Output the lines below exactly, please, from the first line until the line with "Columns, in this", counting both.

--

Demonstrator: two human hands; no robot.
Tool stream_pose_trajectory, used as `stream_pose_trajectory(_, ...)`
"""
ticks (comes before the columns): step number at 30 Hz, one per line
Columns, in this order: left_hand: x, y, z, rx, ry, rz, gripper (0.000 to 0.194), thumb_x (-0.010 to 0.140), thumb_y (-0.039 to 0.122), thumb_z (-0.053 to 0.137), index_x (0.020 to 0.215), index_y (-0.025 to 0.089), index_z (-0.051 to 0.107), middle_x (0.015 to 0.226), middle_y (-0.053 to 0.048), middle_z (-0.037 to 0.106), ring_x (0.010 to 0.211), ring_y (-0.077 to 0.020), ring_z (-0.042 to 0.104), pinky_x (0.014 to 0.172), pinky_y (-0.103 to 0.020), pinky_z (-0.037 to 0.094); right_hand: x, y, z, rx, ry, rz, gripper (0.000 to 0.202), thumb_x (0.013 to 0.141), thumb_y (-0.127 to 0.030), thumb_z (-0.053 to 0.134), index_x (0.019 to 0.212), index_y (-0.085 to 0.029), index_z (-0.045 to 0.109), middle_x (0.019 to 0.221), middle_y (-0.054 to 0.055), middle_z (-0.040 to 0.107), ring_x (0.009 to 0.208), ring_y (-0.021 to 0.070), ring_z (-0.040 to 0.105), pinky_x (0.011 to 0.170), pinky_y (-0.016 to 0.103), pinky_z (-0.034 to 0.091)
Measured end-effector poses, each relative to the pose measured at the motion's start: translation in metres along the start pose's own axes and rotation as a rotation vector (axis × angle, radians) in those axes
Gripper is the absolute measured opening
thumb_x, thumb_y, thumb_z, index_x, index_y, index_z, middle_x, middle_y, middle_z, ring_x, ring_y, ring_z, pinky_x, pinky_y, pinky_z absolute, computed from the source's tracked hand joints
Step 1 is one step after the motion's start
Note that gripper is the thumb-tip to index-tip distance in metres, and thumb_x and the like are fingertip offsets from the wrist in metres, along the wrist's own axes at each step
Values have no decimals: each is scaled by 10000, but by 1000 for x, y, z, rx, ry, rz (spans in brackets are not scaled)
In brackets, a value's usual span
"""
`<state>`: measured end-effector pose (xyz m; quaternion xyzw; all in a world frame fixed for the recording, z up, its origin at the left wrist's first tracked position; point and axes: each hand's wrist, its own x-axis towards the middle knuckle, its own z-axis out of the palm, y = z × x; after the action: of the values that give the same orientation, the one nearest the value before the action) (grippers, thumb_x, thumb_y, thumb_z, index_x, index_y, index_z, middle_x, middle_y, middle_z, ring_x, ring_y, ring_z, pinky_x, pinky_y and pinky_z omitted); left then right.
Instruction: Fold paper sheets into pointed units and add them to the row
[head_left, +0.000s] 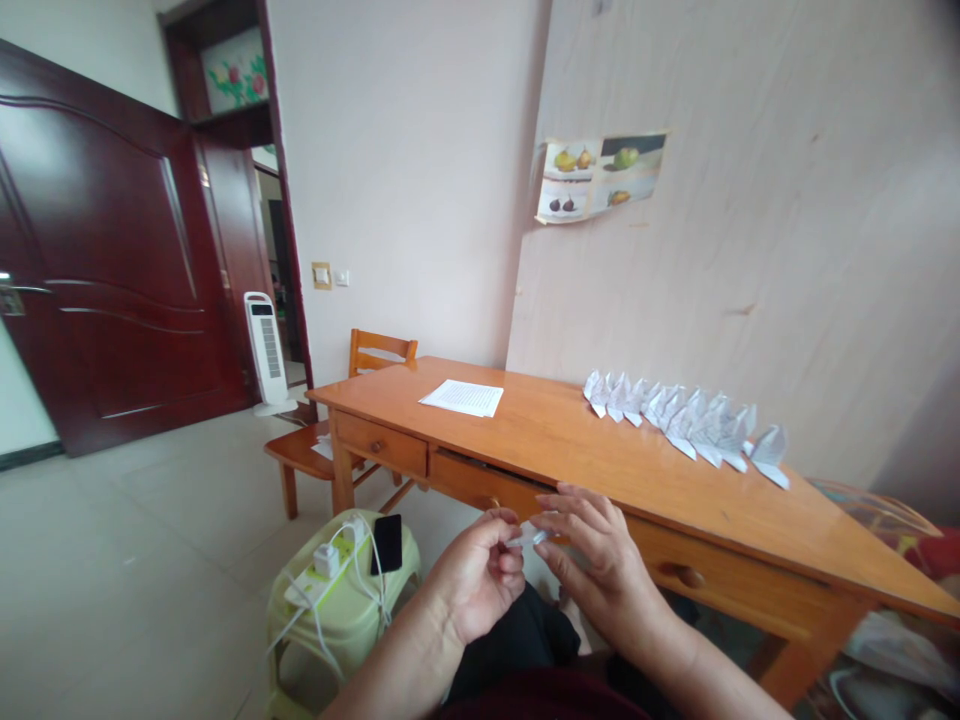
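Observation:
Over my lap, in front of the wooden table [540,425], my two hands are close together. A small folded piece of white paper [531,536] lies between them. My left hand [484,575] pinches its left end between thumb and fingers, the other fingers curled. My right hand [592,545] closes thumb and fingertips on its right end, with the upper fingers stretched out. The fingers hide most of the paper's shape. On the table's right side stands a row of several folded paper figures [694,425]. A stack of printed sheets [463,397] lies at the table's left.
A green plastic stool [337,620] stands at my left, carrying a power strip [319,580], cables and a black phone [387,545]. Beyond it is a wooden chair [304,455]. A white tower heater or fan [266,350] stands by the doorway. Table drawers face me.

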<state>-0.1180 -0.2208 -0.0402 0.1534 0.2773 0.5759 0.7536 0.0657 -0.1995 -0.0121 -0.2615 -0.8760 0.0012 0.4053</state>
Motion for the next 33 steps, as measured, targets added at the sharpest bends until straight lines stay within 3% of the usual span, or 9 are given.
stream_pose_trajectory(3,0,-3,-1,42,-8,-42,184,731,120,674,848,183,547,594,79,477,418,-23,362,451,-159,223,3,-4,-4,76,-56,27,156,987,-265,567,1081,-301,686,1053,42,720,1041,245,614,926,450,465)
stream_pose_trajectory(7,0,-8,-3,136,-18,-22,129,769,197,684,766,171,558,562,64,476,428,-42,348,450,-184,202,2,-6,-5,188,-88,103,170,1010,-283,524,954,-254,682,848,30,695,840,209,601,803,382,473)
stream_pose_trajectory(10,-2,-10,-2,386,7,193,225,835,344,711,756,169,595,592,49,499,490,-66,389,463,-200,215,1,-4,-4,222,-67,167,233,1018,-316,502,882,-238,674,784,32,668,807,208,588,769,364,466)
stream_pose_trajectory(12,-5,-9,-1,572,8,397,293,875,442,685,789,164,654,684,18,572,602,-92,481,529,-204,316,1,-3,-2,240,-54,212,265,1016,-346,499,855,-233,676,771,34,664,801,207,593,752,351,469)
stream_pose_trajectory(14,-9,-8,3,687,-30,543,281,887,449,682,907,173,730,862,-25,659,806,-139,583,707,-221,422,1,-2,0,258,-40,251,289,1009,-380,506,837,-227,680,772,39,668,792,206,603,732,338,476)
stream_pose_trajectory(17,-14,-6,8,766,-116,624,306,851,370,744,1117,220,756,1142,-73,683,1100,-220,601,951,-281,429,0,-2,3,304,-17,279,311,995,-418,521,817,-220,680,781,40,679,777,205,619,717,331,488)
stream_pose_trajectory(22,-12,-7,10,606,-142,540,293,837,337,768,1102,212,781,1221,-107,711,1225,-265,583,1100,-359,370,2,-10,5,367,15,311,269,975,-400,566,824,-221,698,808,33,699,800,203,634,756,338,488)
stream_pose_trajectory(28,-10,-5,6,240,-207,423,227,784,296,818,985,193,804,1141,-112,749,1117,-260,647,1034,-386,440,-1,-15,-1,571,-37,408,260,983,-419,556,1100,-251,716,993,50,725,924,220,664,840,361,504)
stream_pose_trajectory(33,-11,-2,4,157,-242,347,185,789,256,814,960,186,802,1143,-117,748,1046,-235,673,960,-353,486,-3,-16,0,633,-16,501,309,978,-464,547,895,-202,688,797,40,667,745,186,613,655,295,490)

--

*RESULT OF THIS TASK*.
Demonstrator: two human hands; no robot.
Tool stream_pose_trajectory, used as `stream_pose_trajectory(_, ...)`
"""
ticks (comes before the columns): step number at 30 Hz, one per line
Columns, in this order: left_hand: x, y, z, rx, ry, rz, gripper (0.000 to 0.194), thumb_x (-0.010 to 0.140), thumb_y (-0.039 to 0.122), thumb_z (-0.053 to 0.137), index_x (0.020 to 0.215), index_y (-0.025 to 0.089), index_z (-0.051 to 0.107), middle_x (0.015 to 0.226), middle_y (-0.053 to 0.048), middle_z (-0.037 to 0.106), ring_x (0.010 to 0.211), ring_y (-0.077 to 0.020), ring_z (-0.042 to 0.104), pinky_x (0.014 to 0.172), pinky_y (-0.103 to 0.020), pinky_z (-0.037 to 0.094); right_hand: x, y, z, rx, ry, rz, gripper (0.000 to 0.202), thumb_x (0.013 to 0.141), thumb_y (-0.127 to 0.030), thumb_z (-0.053 to 0.134), index_x (0.019 to 0.212), index_y (-0.085 to 0.029), index_z (-0.045 to 0.109), middle_x (0.019 to 0.221), middle_y (-0.054 to 0.055), middle_z (-0.040 to 0.107), ring_x (0.009 to 0.208), ring_y (-0.021 to 0.070), ring_z (-0.040 to 0.105), pinky_x (0.011 to 0.170), pinky_y (-0.016 to 0.103), pinky_z (-0.034 to 0.091)

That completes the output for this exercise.